▶ [Activity]: Find the line with "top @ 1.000" in the entries below, then output every line from it down to the line with "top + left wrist", exactly and with no pictures.

Records from a dataset:

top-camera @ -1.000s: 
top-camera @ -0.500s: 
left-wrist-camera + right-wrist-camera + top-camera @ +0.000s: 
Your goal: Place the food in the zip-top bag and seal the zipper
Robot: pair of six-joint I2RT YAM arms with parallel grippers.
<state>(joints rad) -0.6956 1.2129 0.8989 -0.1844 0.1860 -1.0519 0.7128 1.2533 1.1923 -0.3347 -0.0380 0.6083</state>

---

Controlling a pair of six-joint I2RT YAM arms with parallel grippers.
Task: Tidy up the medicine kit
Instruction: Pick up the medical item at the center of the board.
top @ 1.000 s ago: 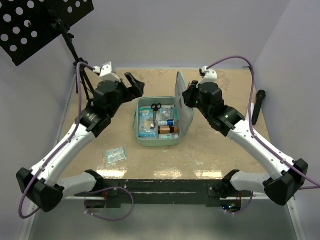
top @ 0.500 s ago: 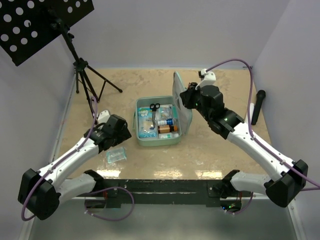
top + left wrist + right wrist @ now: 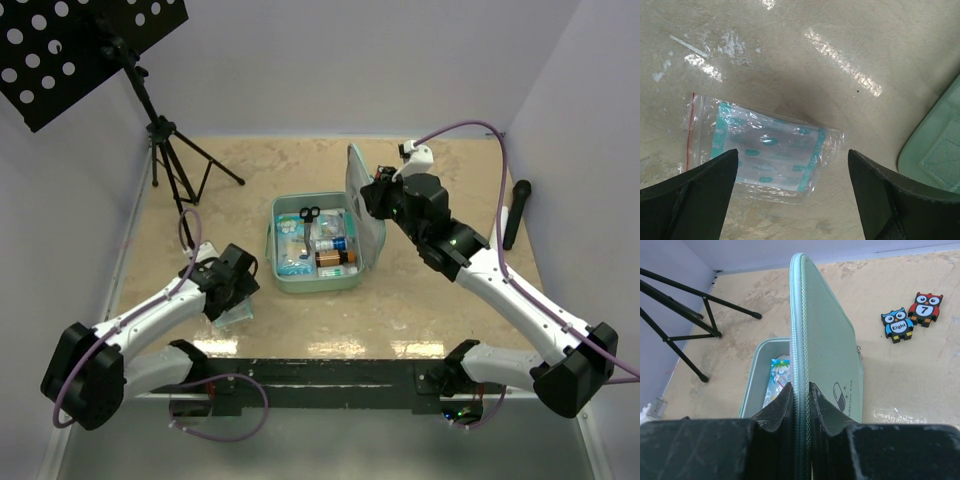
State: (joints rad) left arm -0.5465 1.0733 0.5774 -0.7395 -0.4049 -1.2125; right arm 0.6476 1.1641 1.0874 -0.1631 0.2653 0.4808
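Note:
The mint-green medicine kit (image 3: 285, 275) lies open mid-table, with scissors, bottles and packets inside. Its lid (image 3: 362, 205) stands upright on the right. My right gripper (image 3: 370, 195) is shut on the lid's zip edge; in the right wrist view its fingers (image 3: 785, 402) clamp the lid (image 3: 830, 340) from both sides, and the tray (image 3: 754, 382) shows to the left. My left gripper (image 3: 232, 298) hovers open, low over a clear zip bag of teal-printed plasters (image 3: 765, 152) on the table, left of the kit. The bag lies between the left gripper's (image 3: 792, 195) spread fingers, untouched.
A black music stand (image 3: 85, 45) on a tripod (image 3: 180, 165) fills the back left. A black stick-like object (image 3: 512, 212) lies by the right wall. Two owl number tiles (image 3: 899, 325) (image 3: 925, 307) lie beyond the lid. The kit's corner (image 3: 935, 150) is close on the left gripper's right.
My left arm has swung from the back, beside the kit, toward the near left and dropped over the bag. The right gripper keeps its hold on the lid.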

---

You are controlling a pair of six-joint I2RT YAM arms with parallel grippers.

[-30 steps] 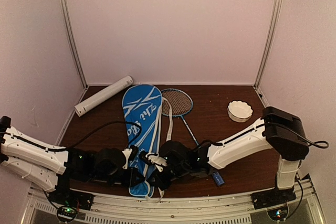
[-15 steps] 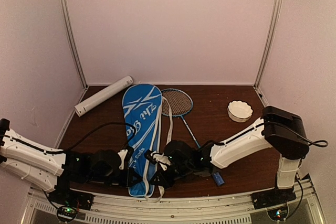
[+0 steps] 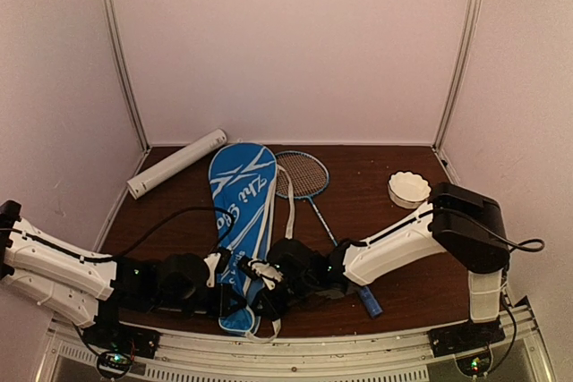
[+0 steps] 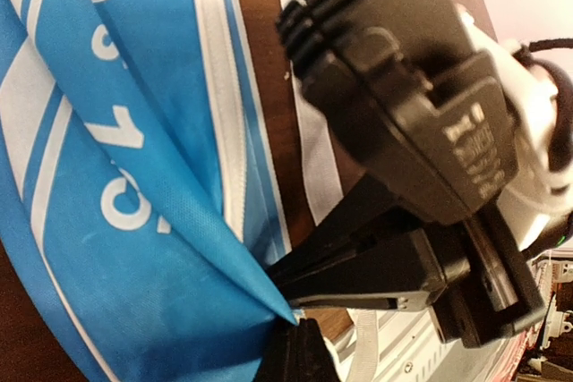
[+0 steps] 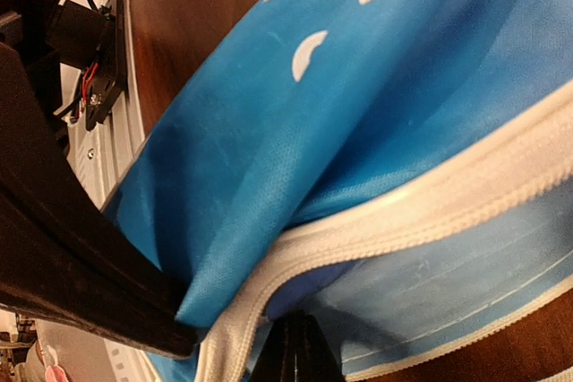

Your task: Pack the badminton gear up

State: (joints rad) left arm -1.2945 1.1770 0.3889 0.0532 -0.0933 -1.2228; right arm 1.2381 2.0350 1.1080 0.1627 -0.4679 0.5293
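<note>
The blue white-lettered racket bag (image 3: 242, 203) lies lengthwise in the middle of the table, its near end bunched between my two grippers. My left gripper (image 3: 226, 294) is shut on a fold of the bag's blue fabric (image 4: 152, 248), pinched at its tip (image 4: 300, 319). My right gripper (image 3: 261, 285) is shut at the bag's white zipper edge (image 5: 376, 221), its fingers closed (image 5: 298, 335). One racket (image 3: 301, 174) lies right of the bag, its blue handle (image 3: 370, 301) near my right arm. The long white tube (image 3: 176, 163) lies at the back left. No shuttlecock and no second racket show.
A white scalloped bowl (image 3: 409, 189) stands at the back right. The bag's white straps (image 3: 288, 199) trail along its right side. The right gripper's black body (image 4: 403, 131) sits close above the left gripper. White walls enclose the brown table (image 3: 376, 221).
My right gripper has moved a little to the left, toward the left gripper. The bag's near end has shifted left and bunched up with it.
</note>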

▶ [Reply to the task]:
top @ 1.000 s ago: 
top @ 0.500 s ago: 
top + left wrist + right wrist @ now: 

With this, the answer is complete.